Top of Given data

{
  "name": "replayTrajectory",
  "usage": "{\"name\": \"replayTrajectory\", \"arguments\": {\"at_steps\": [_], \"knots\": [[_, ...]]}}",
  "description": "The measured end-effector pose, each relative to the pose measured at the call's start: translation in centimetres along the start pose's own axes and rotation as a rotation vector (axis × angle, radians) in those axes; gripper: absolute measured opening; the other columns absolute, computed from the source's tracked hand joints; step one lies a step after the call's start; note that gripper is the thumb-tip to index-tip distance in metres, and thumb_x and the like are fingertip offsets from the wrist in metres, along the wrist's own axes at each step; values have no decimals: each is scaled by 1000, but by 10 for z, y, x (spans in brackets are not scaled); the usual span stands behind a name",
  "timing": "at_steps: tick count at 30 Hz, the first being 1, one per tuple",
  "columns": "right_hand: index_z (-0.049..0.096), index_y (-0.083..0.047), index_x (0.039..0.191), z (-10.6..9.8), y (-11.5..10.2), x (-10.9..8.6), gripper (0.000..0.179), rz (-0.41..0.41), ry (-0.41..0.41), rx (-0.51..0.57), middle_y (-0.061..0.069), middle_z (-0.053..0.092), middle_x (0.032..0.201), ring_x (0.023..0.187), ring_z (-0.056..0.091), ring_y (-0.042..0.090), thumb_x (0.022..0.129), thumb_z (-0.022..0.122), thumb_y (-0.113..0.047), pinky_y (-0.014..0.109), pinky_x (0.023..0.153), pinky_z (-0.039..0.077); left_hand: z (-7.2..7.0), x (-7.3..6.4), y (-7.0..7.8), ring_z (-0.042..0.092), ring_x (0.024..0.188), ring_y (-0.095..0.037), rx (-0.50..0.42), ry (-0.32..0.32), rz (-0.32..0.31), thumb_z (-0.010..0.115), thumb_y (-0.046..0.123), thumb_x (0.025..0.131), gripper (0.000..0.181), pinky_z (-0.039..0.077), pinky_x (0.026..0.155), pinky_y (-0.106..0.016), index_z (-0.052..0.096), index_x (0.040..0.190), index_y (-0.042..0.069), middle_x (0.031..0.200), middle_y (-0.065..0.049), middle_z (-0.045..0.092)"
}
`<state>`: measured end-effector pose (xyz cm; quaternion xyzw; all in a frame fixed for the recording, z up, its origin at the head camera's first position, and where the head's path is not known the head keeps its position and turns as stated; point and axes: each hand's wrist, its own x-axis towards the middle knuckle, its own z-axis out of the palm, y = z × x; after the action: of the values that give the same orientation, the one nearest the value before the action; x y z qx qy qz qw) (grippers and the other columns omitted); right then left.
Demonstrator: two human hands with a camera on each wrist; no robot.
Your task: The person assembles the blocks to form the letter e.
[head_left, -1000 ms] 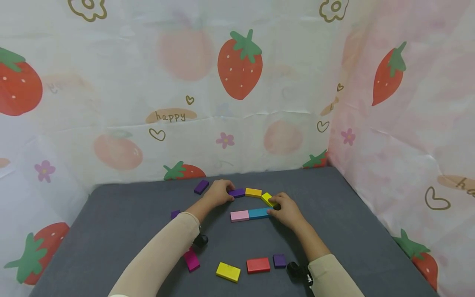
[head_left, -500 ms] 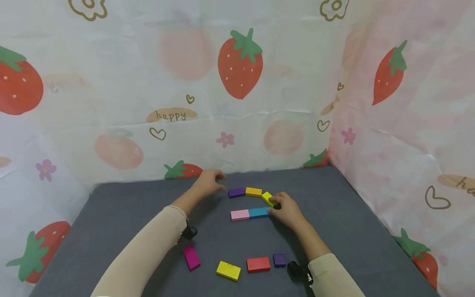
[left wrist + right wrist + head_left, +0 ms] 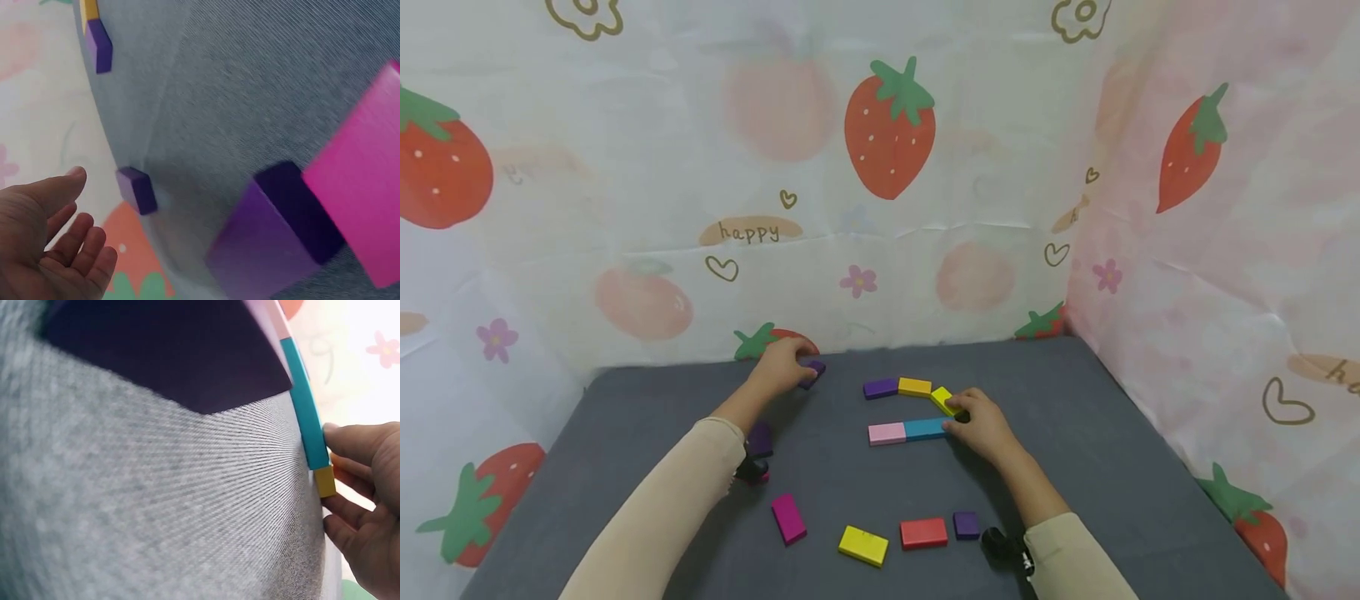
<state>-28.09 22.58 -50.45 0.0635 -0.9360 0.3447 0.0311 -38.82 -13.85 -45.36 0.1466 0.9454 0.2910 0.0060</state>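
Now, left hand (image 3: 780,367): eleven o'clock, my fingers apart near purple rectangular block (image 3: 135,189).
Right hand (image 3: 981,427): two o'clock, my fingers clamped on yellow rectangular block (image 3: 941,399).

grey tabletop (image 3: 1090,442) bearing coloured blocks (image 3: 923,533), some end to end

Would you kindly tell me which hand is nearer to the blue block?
Right. The right hand is at the right end of the blue block; the left hand is farther off, beyond it to the left, beside a purple block.
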Motion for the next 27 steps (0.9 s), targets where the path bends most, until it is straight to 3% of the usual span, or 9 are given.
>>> {"name": "replayTrajectory", "arguments": {"at_steps": [4, 11, 20, 27], "knots": [[68, -4, 130, -1, 0, 0, 42, -5, 7, 1, 11, 59, 131, 120, 59, 33, 91, 79, -16, 51, 100, 49, 2, 0, -10, 60, 122, -39, 29, 18, -31, 80, 18, 90, 51, 48, 104, -52, 62, 132, -3, 131, -22, 65], [69, -4, 130, -1, 0, 0, 42, -1, 2, 4, 11, 59, 129, 119, 59, 33, 91, 79, -16, 51, 100, 49, 15, 4, -23, 59, 122, -40, 46, -6, -58, 82, 24, 89, 57, 47, 104, -52, 61, 131, -6, 130, -24, 65], [69, -5, 130, -1, 0, 1, 42, -7, 10, 1, 10, 59, 129, 119, 60, 32, 91, 79, -16, 51, 100, 49, 22, 3, -22, 58, 125, -41, 32, -10, -108, 82, 25, 88, 62, 45, 107, -51, 58, 134, -8, 132, -25, 64], [69, -3, 130, -1, 2, 0, 42, -27, 11, -1, 11, 60, 129, 119, 60, 33, 91, 79, -16, 52, 100, 49, 30, 6, -26, 64, 114, -37, 38, 27, -112, 83, 25, 86, 56, 50, 99, -50, 63, 127, -7, 122, -23, 68]]}}
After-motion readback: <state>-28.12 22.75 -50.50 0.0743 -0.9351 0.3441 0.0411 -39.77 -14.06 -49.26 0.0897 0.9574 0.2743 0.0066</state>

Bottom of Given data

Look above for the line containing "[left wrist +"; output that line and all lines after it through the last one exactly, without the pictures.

[left wrist + right wrist + head_left, +0 ms] 
<state>-28.09 22.58 -50.45 0.0635 -0.9360 0.3447 0.0311 -38.82 -13.85 -45.36 0.1466 0.9454 0.2910 0.0060</state>
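Now, left hand (image 3: 780,367): eleven o'clock, my fingers apart near purple rectangular block (image 3: 135,189).
Right hand (image 3: 981,427): two o'clock, my fingers clamped on yellow rectangular block (image 3: 941,399).

grey tabletop (image 3: 1090,442) bearing coloured blocks (image 3: 923,533), some end to end

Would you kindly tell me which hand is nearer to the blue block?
Right. The right hand is at the right end of the blue block; the left hand is farther off, beyond it to the left, beside a purple block.
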Motion for the next 27 steps (0.9 s), targets where the path bends most, until it is straight to 3% of the usual span, or 9 are given.
>>> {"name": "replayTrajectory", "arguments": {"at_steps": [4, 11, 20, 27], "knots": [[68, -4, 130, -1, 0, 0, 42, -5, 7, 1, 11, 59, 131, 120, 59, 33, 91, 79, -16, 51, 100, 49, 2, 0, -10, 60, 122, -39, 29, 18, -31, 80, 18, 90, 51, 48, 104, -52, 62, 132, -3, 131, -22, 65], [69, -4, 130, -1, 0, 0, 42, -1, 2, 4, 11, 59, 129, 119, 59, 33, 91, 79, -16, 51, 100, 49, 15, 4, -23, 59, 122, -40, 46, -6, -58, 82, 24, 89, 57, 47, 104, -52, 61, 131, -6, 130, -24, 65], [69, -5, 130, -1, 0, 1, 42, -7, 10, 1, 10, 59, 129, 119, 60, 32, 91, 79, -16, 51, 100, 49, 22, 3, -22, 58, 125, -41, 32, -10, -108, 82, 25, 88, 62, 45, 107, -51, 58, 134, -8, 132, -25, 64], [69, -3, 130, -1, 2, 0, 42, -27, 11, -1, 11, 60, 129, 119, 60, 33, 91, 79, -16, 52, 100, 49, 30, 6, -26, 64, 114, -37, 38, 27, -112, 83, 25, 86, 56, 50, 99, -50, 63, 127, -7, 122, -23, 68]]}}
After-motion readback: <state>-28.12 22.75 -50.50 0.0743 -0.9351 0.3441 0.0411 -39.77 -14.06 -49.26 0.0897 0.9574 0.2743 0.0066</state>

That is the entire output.